My Ministry would also like to encourage patients to go on APD, although it is slightly more expensive than CAPD, so that they can hold regular jobs. The Government will therefore provide more funding through the VWOs to build up the capacity for APD treatments and make the charges for APD comparable to CAPD.
For patients on haemodialysis who need financial assistance, the Government will also give a subsidy of $200 per month. Because haemodialysis costs about $1,800 to $2,000 per month, MediShield and Medisave would not be sufficient to fully cover their bill. VWOs like NKF will continue to have a key role in providing low cost good quality dialysis services and financial assistance to the deserving.

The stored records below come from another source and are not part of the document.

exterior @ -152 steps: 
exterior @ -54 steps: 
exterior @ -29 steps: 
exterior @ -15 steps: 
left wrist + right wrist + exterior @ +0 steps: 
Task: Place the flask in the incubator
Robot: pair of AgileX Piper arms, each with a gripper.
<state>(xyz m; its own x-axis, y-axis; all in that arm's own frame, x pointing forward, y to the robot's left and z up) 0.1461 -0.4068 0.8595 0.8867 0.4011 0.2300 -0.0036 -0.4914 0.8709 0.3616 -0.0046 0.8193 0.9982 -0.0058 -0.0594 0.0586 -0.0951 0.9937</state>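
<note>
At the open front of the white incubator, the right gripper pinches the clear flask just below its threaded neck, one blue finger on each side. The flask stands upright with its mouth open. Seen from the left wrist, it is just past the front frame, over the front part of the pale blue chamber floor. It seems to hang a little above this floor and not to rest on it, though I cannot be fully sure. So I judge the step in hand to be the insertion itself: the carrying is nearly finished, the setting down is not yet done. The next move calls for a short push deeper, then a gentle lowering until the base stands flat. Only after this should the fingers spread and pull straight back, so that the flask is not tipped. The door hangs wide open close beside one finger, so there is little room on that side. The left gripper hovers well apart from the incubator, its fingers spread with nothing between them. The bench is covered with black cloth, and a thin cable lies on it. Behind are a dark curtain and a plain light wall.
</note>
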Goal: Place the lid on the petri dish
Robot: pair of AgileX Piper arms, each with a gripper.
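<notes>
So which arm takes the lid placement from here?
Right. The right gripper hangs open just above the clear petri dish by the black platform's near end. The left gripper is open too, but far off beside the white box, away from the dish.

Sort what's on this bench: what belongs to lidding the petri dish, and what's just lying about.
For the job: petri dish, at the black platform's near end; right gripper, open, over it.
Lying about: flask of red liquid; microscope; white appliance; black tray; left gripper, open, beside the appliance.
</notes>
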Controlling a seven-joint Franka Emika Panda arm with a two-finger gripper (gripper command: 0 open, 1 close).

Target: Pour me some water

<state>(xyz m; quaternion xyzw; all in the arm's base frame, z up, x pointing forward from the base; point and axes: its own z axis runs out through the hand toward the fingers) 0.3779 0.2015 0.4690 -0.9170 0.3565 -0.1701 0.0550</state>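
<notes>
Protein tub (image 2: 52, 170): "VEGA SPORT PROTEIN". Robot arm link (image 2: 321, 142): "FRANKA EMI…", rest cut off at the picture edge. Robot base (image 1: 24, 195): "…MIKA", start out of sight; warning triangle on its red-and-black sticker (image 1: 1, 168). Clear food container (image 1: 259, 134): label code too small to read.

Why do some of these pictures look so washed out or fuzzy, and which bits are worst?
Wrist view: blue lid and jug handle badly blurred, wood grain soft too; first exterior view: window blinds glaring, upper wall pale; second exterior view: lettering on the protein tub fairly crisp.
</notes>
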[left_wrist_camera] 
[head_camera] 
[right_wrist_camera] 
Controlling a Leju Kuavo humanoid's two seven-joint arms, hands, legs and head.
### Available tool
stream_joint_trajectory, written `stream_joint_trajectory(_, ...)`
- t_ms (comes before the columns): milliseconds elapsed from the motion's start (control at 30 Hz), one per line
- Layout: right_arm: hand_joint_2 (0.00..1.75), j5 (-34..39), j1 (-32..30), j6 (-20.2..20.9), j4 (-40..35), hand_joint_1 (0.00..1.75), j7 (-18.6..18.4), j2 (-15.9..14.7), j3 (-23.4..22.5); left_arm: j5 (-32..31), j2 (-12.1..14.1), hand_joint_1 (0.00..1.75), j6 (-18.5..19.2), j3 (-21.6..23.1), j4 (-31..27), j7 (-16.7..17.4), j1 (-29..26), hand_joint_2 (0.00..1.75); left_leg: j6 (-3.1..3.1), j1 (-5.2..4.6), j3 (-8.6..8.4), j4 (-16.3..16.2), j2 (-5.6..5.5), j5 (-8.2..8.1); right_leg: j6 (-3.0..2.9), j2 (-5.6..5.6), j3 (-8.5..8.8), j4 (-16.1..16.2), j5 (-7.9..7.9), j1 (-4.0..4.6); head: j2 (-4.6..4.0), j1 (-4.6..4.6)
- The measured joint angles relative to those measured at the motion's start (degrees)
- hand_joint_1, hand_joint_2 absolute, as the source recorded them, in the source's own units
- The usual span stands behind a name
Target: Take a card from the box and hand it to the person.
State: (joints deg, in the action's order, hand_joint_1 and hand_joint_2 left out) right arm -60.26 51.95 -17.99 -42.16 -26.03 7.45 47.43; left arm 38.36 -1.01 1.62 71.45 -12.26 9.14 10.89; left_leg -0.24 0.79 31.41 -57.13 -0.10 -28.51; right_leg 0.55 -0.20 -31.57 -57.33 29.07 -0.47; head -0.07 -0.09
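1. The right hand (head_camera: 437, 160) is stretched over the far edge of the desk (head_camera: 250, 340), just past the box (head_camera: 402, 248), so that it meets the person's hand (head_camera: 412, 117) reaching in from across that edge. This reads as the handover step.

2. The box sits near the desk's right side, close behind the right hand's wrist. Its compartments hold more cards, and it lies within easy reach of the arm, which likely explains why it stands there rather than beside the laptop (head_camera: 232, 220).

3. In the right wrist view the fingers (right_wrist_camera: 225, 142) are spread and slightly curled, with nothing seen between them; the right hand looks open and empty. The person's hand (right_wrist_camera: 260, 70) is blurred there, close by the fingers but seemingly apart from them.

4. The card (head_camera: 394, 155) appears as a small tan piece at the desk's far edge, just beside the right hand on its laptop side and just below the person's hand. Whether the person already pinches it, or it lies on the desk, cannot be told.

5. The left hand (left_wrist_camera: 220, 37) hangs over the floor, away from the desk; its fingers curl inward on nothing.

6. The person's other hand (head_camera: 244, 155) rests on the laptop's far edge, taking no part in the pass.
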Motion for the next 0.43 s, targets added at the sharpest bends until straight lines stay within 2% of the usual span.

The new subsidy scheme would take effect from 1 December 2001. With the new subsidy scheme, we expect to spend up to $8 million in the first year of implementation. In addition, the payouts from MediShield is expected to increase from $6 million last year to $11 million under the new rules.
With this financing structure, we hope that financing renal dialysis treatments is now on a more sustainable basis.
NKF and the other VWOs have done excellent work in raising funds to help patients pay for their dialysis treatment. I would like to emphasise again that the provision of government subsidies and MediShield payouts for renal patients will not displace the role of NKF and the other VWOs in providing subsidised haemodialysis or peritoneal dialysis. In particular, NKF and the other VWOs have a crucial role to support the older dialysis patients who are retired or who are not covered by MediShield. Many of our existing patients belong to this category because MediShield only started in 1990.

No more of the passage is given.